Go to System Preferences -> Print & Fax.
Click the +
There should be your Canon sitting there, highlight it and let Mac determine what drivers to use, it should populate your printer down where it says "Print Using:" automatically.
Name it, and click add.

For the scanner do the same thing BUT first put your printer into scanning mode. Mine has a spinning wheel to put it in that mode- not sure of yours. Once you do that, another line shows up after you press + and it's the scanner. Go through the same steps to adding the scanner as the printer.

That's what I did and it works fine, wirelessly.

Note: After clicking on the + to add a printer/scanner- sometimes you have to wait quite a few seconds before it pops in.

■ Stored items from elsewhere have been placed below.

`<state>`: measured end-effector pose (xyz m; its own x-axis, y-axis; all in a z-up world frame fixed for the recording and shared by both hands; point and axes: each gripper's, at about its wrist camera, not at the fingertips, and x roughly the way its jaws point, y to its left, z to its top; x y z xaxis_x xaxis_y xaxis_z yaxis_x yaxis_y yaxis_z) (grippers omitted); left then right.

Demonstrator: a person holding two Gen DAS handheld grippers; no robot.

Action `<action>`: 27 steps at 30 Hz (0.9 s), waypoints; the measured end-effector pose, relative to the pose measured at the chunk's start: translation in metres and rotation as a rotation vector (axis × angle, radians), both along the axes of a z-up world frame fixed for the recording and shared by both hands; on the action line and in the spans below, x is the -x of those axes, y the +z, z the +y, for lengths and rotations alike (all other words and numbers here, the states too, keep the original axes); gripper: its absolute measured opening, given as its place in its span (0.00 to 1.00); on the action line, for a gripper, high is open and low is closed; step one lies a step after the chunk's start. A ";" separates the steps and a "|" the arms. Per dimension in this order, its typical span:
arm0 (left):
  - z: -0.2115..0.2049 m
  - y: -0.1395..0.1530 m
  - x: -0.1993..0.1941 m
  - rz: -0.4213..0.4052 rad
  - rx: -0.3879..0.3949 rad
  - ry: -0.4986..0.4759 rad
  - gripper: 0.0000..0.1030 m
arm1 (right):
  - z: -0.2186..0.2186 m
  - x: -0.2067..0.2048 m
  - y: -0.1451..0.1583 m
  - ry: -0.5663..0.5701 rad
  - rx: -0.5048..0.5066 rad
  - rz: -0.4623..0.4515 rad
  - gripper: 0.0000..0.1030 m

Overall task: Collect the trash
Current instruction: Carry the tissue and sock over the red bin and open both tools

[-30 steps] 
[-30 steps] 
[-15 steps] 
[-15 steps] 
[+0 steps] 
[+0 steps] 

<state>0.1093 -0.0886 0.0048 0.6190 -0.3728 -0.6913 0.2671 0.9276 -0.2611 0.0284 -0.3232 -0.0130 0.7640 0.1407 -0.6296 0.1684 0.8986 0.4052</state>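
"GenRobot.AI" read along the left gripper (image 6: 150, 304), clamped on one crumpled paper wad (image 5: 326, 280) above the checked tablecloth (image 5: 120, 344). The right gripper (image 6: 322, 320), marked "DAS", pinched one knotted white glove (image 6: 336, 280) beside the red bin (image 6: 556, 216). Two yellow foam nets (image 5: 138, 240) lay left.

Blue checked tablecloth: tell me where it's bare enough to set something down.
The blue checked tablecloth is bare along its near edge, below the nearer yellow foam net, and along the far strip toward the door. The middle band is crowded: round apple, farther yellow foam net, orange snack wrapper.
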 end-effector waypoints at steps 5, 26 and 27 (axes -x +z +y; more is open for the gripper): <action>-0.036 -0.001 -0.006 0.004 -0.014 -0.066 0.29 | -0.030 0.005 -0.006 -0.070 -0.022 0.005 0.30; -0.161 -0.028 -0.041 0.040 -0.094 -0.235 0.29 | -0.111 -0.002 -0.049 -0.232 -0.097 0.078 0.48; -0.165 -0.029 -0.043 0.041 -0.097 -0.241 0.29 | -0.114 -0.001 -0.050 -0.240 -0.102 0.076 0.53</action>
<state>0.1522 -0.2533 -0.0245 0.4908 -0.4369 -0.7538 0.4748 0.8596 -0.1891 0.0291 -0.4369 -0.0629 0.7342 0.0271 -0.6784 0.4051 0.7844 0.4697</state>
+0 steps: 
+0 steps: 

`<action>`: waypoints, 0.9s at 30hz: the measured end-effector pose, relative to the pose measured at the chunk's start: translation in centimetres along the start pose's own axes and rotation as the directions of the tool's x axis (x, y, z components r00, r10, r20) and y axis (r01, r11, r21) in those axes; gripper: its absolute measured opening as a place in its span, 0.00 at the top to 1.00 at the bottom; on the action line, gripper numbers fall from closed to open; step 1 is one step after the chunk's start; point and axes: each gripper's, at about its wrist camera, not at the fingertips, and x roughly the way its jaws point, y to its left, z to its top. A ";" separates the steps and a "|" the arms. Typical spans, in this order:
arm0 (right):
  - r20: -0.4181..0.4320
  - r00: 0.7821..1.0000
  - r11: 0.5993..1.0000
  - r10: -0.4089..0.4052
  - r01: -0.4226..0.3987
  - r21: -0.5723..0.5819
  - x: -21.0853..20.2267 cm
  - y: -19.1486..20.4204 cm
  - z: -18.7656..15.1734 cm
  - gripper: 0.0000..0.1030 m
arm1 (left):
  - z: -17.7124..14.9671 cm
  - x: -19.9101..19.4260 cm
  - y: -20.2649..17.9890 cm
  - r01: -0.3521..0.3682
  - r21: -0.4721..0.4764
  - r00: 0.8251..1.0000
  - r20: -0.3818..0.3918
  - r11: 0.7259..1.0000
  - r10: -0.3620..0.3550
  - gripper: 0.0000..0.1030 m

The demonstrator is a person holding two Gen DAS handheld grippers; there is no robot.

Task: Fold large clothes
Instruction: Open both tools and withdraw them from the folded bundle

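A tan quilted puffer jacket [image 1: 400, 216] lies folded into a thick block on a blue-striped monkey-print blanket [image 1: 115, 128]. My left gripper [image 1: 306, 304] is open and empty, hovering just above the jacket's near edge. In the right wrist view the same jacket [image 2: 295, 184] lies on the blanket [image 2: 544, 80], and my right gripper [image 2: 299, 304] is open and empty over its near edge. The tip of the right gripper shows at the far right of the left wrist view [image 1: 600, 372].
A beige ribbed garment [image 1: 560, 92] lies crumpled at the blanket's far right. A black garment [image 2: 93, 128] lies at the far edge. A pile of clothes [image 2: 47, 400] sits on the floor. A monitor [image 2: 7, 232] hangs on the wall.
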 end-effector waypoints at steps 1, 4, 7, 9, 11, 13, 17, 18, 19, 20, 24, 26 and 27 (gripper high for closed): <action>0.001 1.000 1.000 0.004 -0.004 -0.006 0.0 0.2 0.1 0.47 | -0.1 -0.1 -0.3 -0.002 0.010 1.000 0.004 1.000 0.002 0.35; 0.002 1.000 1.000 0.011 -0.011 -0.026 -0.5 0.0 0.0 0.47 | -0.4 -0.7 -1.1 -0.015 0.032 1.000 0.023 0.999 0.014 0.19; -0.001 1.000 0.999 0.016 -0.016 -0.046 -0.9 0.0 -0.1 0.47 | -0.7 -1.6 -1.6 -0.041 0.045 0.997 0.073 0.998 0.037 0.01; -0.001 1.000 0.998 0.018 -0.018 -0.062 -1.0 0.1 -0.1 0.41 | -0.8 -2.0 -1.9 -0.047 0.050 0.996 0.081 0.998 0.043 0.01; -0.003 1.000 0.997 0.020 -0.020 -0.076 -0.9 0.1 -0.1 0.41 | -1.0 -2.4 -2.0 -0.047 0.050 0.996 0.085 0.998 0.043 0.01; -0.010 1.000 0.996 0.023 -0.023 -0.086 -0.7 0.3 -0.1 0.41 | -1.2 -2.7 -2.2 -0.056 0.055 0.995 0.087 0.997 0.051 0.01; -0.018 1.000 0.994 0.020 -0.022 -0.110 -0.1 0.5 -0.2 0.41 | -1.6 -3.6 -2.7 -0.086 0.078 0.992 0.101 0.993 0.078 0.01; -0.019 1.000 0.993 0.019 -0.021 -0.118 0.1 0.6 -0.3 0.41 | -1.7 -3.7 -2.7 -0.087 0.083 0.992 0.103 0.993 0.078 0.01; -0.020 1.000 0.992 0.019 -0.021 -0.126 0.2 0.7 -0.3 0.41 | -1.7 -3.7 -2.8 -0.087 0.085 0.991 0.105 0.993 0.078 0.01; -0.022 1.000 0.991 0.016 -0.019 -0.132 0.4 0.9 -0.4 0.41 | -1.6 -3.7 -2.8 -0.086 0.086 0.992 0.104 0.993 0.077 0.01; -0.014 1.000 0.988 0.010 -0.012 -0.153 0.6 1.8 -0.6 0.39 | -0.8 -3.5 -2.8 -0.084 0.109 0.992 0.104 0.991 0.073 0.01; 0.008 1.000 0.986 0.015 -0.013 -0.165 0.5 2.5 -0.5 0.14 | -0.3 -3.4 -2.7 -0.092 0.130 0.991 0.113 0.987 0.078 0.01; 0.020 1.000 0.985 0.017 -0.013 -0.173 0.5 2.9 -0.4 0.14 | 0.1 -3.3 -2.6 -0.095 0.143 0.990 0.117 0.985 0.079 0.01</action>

I don't read manuals, ever, this is just the way I did it that worked for me. Hopefully it'll work for you as well.


----------



## zeedeezee (Sep 30, 2010)

thanks for trying. the MP530 just doesn't want to come up with the scanner option. just bluetooth fax. oh well.


----------



## MattD313 (Dec 6, 2007)

zeedeezee said:


> thanks for trying. the MP530 just doesn't want to come up with the scanner option. just bluetooth fax. oh well.


I've read through Canon's website, and I'm pretty sure (about 90%) that you can scan wirelessly. Why would they make a wireless printer that can't perform all of its functions wirelessly?

So, I propose you download the scanner driver for your printer/OS here

That is a direct link to the dmg. If you don't trust that link for whatever reason go here (Canon's website) and navigate to it to download.

If you install the driver you should be able to get it up and running. If not, there's something wrong with your computer, printer, you, or me for being so sure it'll work. :laugh:


----------